三つ目は働き方と評価のバランスです。大企業のプロジェクトは根回しや稟議のプロセスが長く、迅速な意思決定を好む人にはストレスになります。一方で残業時間は労働基準法の改正により月45時間を上限とする運用が広がり、以前より働きやすい環境が整ってきたのも事実です。
キャリアを伸ばす具体的な選択肢
では、こうした壁を越えるにはどうすればよいのでしょうか。実際に成果を出しているエンジニアの動き方を見てみましょう。
1. 伸びている領域に軸足を移す
半導体や車載ソフトウェア、AI関連の技術者は、国内外の企業から引く手あまたの状態です。いまの職場で培った回路設計や制御の知識は、そのまま新領域で応用できるものが多いため、転職によって年収が一気に上がる例も多くあります。
2. 資格で市場価値を裏付ける
電気主任技術者や電気工事施工管理技士といった国家資格は、特定の職務に就くための要件としてそのまま評価につながります。資格を取得することでキャリアの選択肢が広がり、安定した収入を得られる分野への転換も可能になります。
3. 外資やスタートアップへの扉を開く
英語でのコミュニケーションに自信があるなら、外資系企業の東京拠点や成長中のスタートアップへの転職も有力です。これらの企業は成果主義の評価制度を導入していることが多く、実力が報酬に反映されやすいのが魅力です。
電気エンジニアの選択肢を比較する
| キャリアの方向性 | 代表的な分野 | 年収の目安 | 向いている人 | 強み | 課題 |
|---|
| 国内大手メーカー | 家電・産業機器・自動車部品 | 400〜800万円 | 安定を重視する人 | 福利厚生と技術の蓄積 | 給与の伸びが緩やか |
| 半導体・先端領域 | 半導体設計・全固体電池 | 800〜1400万円 | 最先端技術に興味がある人 | 高い報酬と成長性 | 激しい技術競争 |
| 外資・スタートアップ | AI・車載ソフト・クラウド | 500〜1200万円 | 実力主義を求める人 | 成果が報酬に反映 | 雇用の流動性が高い |
| インフラ・設備管理 | 電気工事・設備保守 | 400〜700万円 | 現場で確実に働きたい人 | 資格で安定した需要 | 年収の上限が早い |
行動を起こすためのステップ
キャリアを動かすときは、いきなり転職活動を始めるのではなく、段階を踏むのが確実です。

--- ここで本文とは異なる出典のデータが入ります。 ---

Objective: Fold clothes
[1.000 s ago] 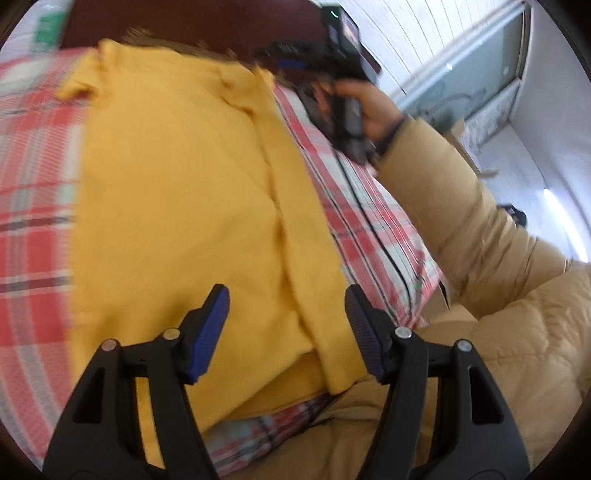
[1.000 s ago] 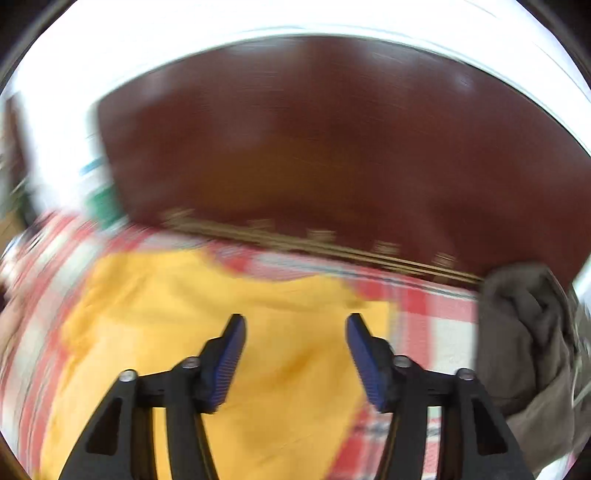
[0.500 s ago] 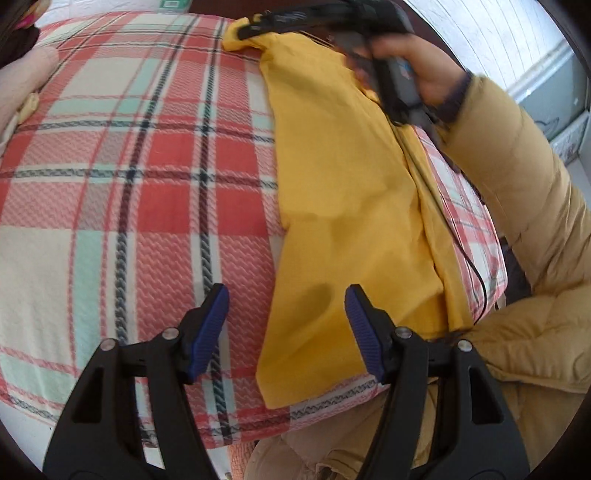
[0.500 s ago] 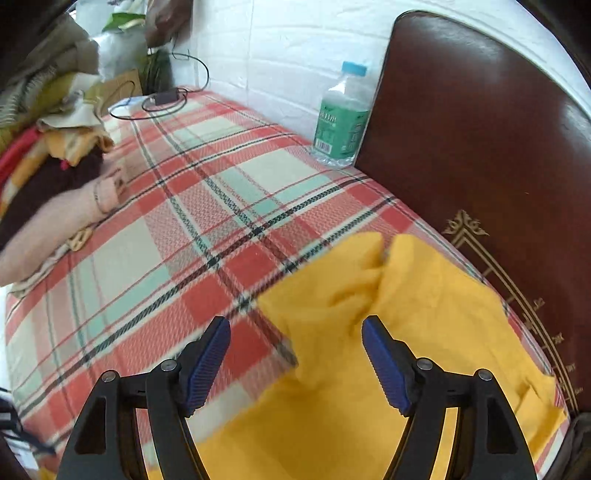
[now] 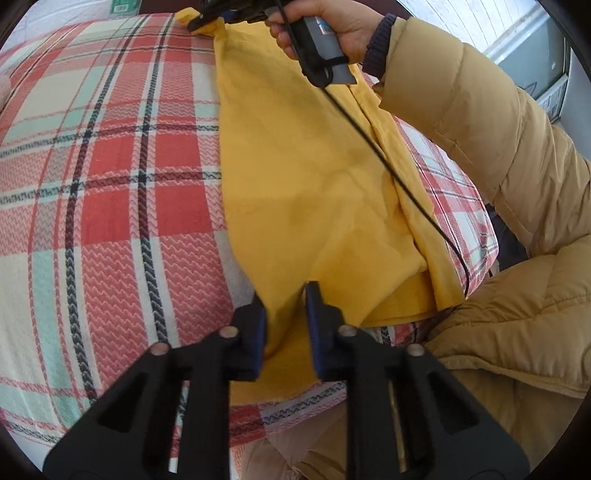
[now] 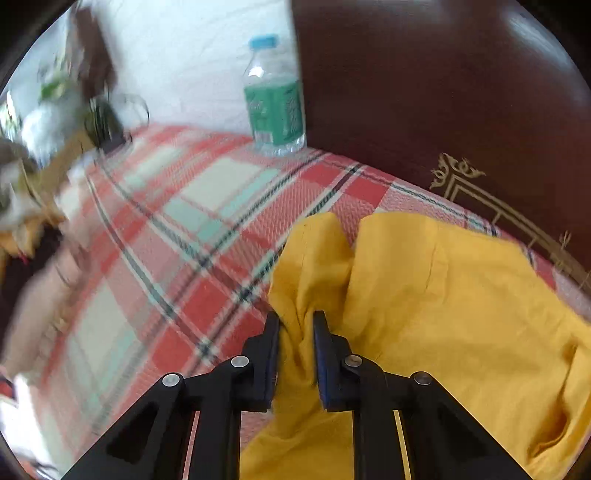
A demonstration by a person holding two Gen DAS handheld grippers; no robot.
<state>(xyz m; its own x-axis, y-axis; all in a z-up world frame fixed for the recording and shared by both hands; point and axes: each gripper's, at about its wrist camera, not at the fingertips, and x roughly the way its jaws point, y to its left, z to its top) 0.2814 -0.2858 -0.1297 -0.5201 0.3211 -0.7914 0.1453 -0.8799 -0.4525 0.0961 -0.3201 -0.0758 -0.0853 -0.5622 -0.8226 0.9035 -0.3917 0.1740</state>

まず、自分のスキルセットを棚卸しして、いまの市場でどの分野が自分の経験を評価してくれるかを整理します。次に、興味のある領域の求人情報や技術動向を継続的にチェックし、必要な資格やスキルの有無を確認します。その上で、転職エージェントや業界の交流会を活用して、実際に働く環境の情報を集めるとよいでしょう。
東京や大阪には電気エンジニア向けの専門エージェントが多数あり、非公開求人を含めた案件紹介を受けることができます。年齢が気になる人も、日本では40代から50代の技術者が第一線で活躍するのが当たり前の文化です。経験を積んだエンジニアほど現場で頼られる存在であり、その評価は十分に市場で通用します。
いまの職場に満足していても、一度外の市場を覗いてみることで、自分の価値を再発見できることもあります。電気エンジニアの需要は当面衰えそうにありません。あなたの技術と経験が、どこで最も活かせるのか。それを確かめるのに、遅すぎるということはないのです。